Drupa prepares online preview event this year
2 Jun 2020 06:00

Messe Dusseldorf is planning a virtual Drupa to take place in Q4 this year, several months before the doors open on the rescheduled exhibition in April next year.

That show will open with fewer exhibitors after Xerox and Bobst declared that they would be absent from the show. Xerox has been hit by the closure of offices across the globe and subsequent dip in printing and has said that the 2021 event falls outside its cycle to bring new products to market. The company will also be regrouping after the end of its joint venture with Fujifilm a few weeks beforehand.

The absence of Bobst will be felt more keenly, particularly as the Swiss company increased its floor space by 30% for 2020 compared to the 2016 event. As its focus is on packaging print the company has not been as badly hit by Covid-19, though many investment projects have been put on hold. It has explained that skipping Drupa is part of a new strategy to focus on its competent centres and online conversations. This will allow for deeper conversations, testing customer concepts, reduced environmental impact, digitised workflows and more. And as Bobst knows the converters likely to invest in its technology in the mature economies, it is unlikely to engage new customers at next year’s trade shows.

It has also cancelled participation at Interpack, also rescheduled for 2021 and at next year’s Labelexpo. Messe Dusseldorf will be hoping that these do not set a damaging trend, something that hit Ipex when it moved to London.

The idea behind Drupa’s digital preview is to allow “numerous exhibitors to present themselves online, to prepare for the world’s leading trade fair for printing technologies” the Messe company says. Drupa itself has yet to make any announcement. There have also been proposals to run the content programme based in the Drupa Cube as an online event this year.

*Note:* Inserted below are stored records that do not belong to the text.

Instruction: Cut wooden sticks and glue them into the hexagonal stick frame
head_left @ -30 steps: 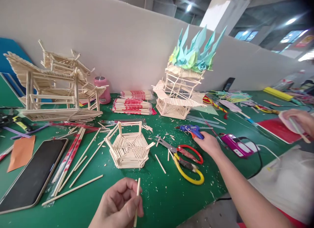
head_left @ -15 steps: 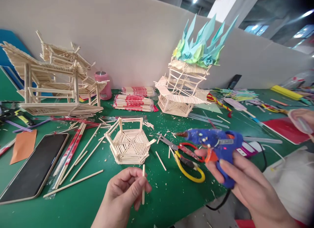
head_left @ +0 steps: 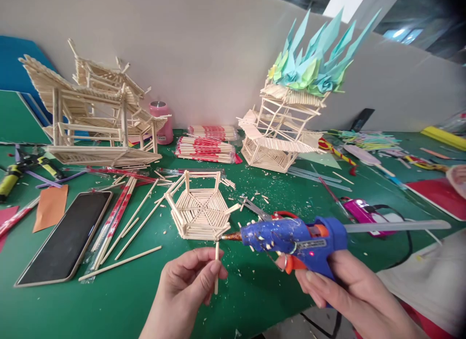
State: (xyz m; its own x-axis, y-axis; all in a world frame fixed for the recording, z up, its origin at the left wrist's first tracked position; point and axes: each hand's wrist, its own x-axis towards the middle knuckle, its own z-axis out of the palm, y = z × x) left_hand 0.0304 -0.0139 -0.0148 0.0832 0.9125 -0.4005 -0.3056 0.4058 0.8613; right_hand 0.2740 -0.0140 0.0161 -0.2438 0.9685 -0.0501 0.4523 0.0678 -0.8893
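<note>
Here's my green tabletop point(head_left: 120, 307), sprinkled with pale bits point(head_left: 265, 200)! On my left, the phone point(head_left: 67, 239) lies beside an orange paper point(head_left: 50, 208) and loose sticks point(head_left: 120, 263); before me sits the hexagonal stick frame point(head_left: 202, 208), scissors point(head_left: 256, 210) just right of it, a stick house point(head_left: 104, 156) standing farther back!

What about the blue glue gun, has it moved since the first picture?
Yes. Judged against the hexagonal stick frame, the blue glue gun, in the right hand, has come left and nearer the person.
</note>
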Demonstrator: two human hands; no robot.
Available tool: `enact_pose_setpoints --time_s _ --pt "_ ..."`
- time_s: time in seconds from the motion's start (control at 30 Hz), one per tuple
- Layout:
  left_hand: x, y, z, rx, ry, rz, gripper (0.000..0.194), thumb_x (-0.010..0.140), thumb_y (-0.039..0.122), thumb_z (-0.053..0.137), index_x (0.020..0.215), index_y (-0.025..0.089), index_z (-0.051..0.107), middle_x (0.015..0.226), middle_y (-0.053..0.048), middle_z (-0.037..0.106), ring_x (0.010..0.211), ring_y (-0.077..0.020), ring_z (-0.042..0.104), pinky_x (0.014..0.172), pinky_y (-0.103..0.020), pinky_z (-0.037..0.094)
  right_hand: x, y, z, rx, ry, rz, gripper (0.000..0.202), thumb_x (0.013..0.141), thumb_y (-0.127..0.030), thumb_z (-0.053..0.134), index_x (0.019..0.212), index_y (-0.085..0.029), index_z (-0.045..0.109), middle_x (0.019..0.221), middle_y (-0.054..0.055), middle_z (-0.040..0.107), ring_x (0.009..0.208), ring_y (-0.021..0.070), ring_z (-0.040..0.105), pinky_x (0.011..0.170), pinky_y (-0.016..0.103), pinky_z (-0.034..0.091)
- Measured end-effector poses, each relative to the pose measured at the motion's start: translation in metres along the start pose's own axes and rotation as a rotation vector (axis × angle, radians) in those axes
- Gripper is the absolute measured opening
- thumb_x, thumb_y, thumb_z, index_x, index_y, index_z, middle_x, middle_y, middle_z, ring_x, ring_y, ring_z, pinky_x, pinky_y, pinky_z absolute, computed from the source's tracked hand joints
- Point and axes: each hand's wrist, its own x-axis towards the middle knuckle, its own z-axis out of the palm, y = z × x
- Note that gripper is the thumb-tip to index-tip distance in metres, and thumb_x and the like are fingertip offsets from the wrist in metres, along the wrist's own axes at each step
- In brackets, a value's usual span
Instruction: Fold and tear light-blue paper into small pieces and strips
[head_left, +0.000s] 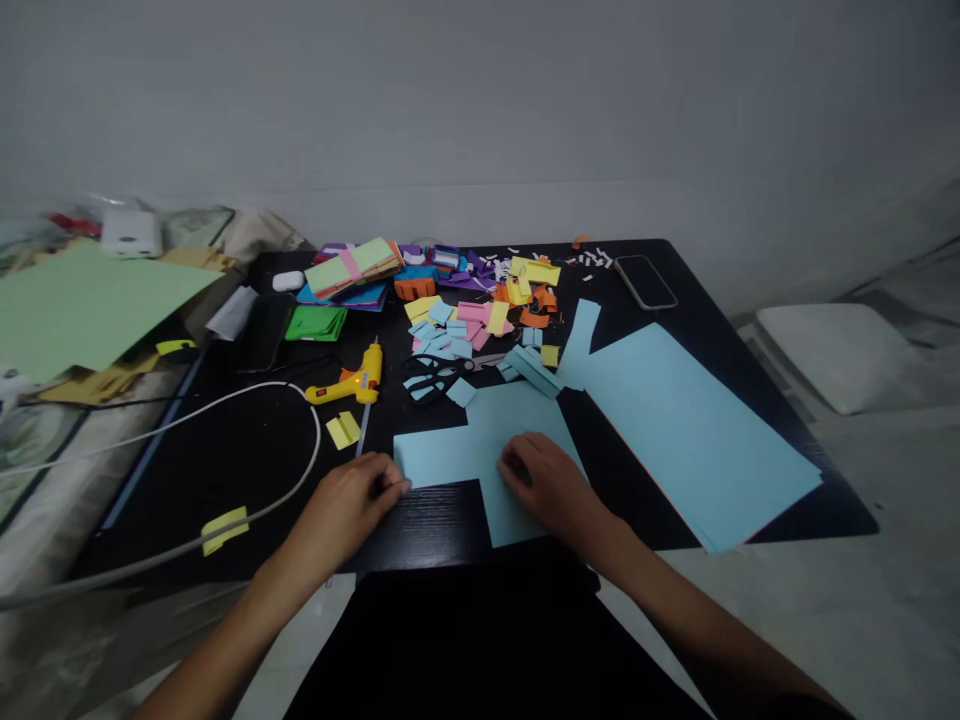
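A light blue paper sheet (502, 510) lies flat near the front edge of the black table. A narrower blue paper piece (435, 457) extends from its left side. My left hand (356, 497) rests at the left end of that piece, fingers curled, and whether it pinches the paper is too small to tell. On the blue sheet lies my right hand (544, 480), its fingers curled down; what is under them is hidden. Black-handled scissors (435, 378) sit just behind the sheet, beside small blue paper pieces (460, 392).
A yellow glue gun (352, 378) and a white cable (315, 440) are on the left. Large blue sheets (697, 440) cover the right side. A phone (645, 282) lies at the back right. Colored paper scraps (472, 315) and a paper bundle (354, 268) are behind.
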Motion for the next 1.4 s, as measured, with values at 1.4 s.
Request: enact_pose_setpoints --time_s 1.4 --pt "0.050 0.042 0.012 0.350 0.053 0.330 0.045 0.088 0.038 0.079 0.124 0.017 0.063 0.119 -0.014 0.065 0.108 -0.0349 0.062 0.096 -0.050 0.051 0.057 0.015 -0.050 0.141 0.285 -0.034 0.008 0.096 -0.021 0.061 0.098 -0.019 0.069 0.091 0.007 0.074 0.084 0.0212 0.070 0.078 0.035 0.056"
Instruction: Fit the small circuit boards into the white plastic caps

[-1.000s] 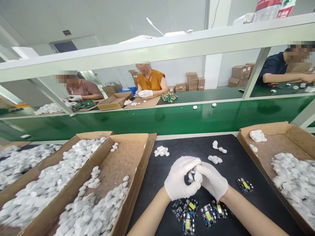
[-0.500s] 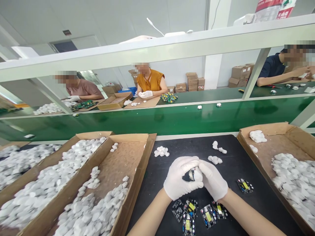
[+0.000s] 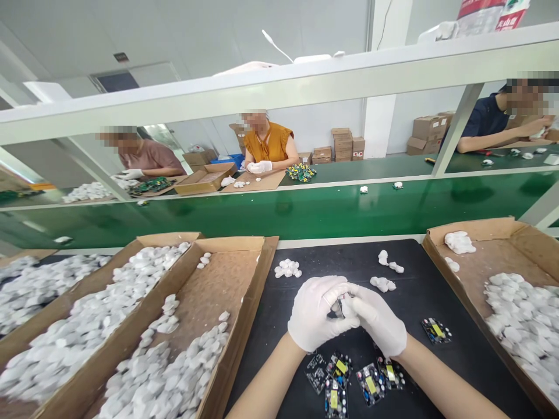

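Observation:
Both hands wear white gloves and meet above the black mat (image 3: 406, 314). My left hand (image 3: 315, 311) is wrapped round a small white-covered piece (image 3: 346, 307) with a dark part showing. The fingers of my right hand (image 3: 378, 319) press on the same piece from the right, and the fingers hide most of it. Just below the hands lie several circuit boards with yellow parts (image 3: 371, 384). One more board (image 3: 437, 330) sits to the right. Small white lumps (image 3: 288, 268) rest on the mat beyond the hands.
Cardboard trays of white pieces stand at the left (image 3: 262, 279) and right (image 3: 445, 279). Behind the mat runs a green belt (image 3: 305, 212) carrying small pieces, under a white shelf frame (image 3: 262, 87). Three people sit across it.
My fingers have closed further over the piece, so less of it shows. My left hand has moved slightly left. Pieces on the green belt have shifted right.

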`<state>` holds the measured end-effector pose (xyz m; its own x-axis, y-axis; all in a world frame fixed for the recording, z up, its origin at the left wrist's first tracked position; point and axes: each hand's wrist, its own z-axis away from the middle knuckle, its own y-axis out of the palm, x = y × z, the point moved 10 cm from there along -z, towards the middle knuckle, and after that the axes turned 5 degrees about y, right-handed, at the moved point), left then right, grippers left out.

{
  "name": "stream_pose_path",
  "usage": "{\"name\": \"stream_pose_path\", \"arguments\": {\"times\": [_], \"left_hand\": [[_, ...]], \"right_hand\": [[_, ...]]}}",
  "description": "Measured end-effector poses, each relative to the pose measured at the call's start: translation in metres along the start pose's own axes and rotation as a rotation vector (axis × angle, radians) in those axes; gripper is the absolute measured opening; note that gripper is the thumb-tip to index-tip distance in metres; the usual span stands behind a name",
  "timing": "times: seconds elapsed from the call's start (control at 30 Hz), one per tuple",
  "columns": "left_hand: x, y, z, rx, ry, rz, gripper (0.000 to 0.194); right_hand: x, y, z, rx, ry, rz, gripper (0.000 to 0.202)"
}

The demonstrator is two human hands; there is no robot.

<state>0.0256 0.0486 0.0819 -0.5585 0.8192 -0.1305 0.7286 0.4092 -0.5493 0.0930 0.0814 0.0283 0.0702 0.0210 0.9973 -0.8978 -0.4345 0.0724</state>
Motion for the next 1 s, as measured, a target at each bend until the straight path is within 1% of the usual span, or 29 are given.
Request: {"name": "stream_pose_path", "arguments": {"times": [0.07,0.13,0.17,0.23,0.33,0.5,0.63,0.73,0.87,0.93,1.0], "left_hand": [[0.001,-0.001,0.000,-0.011,-0.009,-0.037,0.030],[0.001,0.001,0.000,0.010,-0.018,-0.049,0.029],[0.001,0.003,0.000,0.033,-0.021,-0.042,0.033],[0.001,0.008,0.001,0.072,-0.028,-0.017,0.046],[0.001,0.010,0.003,0.071,-0.026,0.015,0.060],[0.004,0.017,0.007,0.107,-0.043,0.065,0.056],[0.009,0.022,0.010,0.113,-0.085,0.193,0.057],[0.007,0.021,0.006,0.112,-0.079,0.236,0.058],[0.002,0.016,-0.002,0.101,-0.056,0.236,0.059],[0.000,0.015,-0.002,0.095,-0.041,0.249,0.058],[0.001,0.016,0.000,0.090,-0.029,0.263,0.057]], "right_hand": [[0.004,-0.001,0.000,-0.014,-0.008,0.162,0.008],[0.004,-0.001,-0.001,-0.009,0.010,0.209,0.009],[0.003,0.000,0.000,0.001,0.022,0.195,0.008],[0.000,0.000,0.000,0.020,0.044,0.140,0.010],[-0.002,-0.003,0.001,0.001,0.056,0.083,0.016],[-0.006,-0.009,0.000,-0.071,0.041,0.037,0.025],[-0.008,-0.007,0.000,-0.032,-0.002,-0.033,0.032],[-0.004,-0.004,0.001,0.013,-0.018,0.013,0.034],[0.000,0.009,0.002,0.161,0.032,0.035,0.031],[0.002,0.010,0.002,0.176,0.030,0.032,0.032],[0.002,0.008,0.001,0.164,0.024,0.041,0.032]]}}
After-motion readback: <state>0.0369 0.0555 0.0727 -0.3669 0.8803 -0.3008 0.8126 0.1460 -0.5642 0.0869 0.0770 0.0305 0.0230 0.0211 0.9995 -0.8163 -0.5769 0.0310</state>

The announcement comes in statements by Werner Dornscheidt, CEO of the Messe Dusseldorf, who is retiring at the end of this month. “In addition to the further development of content we are continuing to extend the digital presentation options for our customers,” he says.

“We are constantly further developing these formats to make our customers’ content even more attractive and user friendly.”

The Messe has the resources to ride out the impact of the pandemic thanks to a 28% increase in group revenue (including overseas exhibitions) during 2019 to €378.5 million (€294 million), more than doubling profits to €56.6 million (€24.3 million). Some of this is being ploughed back into development of the exhibition site. The new Hall 1 is ready and would have housed Heidelberg at Drupa. By the time the show opens next year, development of the adjacent south entrance will be complete with new transport interchange under a 20 metre high canopy roof.